If I changed it from a market for pebbles - which you, apparently think are worthless - to a market for shares of Enron - which you apparently think are valuable - would you be ok with that?
You need to go and look at the Fed’s balance sheet. It doesn’t create money “out of nothing” - at least not in a strictly technical sense. It creates money by buying things. Specifically, assets. Assets it purchases on the open market (or at least what it calls the open market) from the private sector. So Fed purchases create no new net wealth.
Anyway, I’m happy to talk about this stuff. That’s why I opened the thread. But I have to warn you if you continue rely on personal attacks instead of reason or argument, you probably shouldn’t expect me to respond in the future. A spirited debate is one thing. Nastiness is something else.
It’s not so much you saying value is determined by the market but the way you’re forcing value on something and claiming it was done by the market.
You can’t say “and then someone bought a pebble for a million dollars” and claim that market forces were responsible.
The only semblance of a point yo’ve correctly mentioned is that bubbles occur and in the height of irrationality, the market sometimes overvalues things. However in citing that exception, you’re claiming it as the rule. Yes, sometimes value is created and destroyed arbitrarily. Many have conceded that.

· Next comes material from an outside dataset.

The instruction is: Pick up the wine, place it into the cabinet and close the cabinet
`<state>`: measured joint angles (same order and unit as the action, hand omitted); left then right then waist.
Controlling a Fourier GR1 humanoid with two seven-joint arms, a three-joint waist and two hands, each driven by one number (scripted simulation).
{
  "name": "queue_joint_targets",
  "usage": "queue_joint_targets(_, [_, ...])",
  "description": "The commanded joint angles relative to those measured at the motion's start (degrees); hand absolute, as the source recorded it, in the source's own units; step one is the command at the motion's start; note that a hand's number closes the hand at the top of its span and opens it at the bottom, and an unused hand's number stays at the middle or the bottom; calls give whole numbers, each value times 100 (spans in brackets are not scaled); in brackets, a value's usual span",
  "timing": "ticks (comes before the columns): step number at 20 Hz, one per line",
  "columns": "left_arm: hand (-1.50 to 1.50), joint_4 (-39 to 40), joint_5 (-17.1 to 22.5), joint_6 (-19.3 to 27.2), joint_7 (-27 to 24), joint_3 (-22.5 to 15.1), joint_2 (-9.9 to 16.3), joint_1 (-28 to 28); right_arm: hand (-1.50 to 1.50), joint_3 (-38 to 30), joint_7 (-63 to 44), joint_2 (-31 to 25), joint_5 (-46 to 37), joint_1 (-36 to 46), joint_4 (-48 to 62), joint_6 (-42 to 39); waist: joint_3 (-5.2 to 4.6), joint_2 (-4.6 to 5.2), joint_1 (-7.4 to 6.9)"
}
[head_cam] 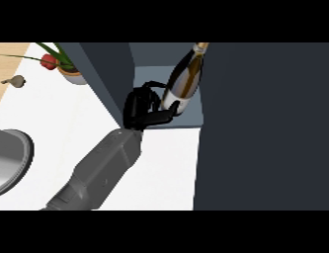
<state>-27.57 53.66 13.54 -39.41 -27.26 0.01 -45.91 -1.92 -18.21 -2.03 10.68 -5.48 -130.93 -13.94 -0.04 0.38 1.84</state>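
The wine bottle (184, 79), dark with a gold neck and a pale base, stands tilted inside the open cabinet (110, 74), its base on the cabinet's light floor. My left hand (142, 106) comes in from the lower left and sits at the cabinet's left wall. Its fingers (161, 115) curl round the bottle's lower part from the left. The cabinet door (272, 123) is swung open, a large dark panel filling the right side of the view. It hides whatever lies behind it. My right hand does not show.
A potted plant (66, 66) with a red fruit (48, 61) stands at the back left of the white counter (58, 118). A small brown object (14, 80) lies near the counter's left edge. A grey round basin (3, 163) sits at the lower left.
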Motion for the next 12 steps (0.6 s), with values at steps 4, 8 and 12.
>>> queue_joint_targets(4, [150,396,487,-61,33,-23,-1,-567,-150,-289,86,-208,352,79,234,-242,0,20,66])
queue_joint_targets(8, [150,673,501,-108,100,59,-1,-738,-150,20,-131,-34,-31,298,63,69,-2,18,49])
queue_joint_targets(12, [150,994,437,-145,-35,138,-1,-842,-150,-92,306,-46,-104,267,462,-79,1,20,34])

However that does not mean the concept of stocks, money, or whatever other financial institution you want to tear down is completely devoid of meaning and merit.
I’m afraid I just don’t have any patience for people who hold themselves out as experts on a topic when it’s so painfully obvious to me they have no idea what they’re talking about. And anyone following this thread knows it’s obvious not just to me but to everyone here. I just happen to be an active investor with an MBA in finance so maybe I’m a little less patient than others and less diplomatic.
As for the fed not creating money from nothing, you’re just cracking up with that line. Where do you think the money comes from to buy the securities they buy through the FOMC? Hint.
Another popular myth with teabaggers and whack-a-doodles: The fed is monetizing the debt - WRONG!
To zero in on the most apropos bit: “…open market operations are conducted simply by electronically increasing or decreasing (crediting or debiting) the amount of base money that a bank has in its reserve account at the central bank.” In other words, LinusK, yes, the fed literally does create money out of nothing.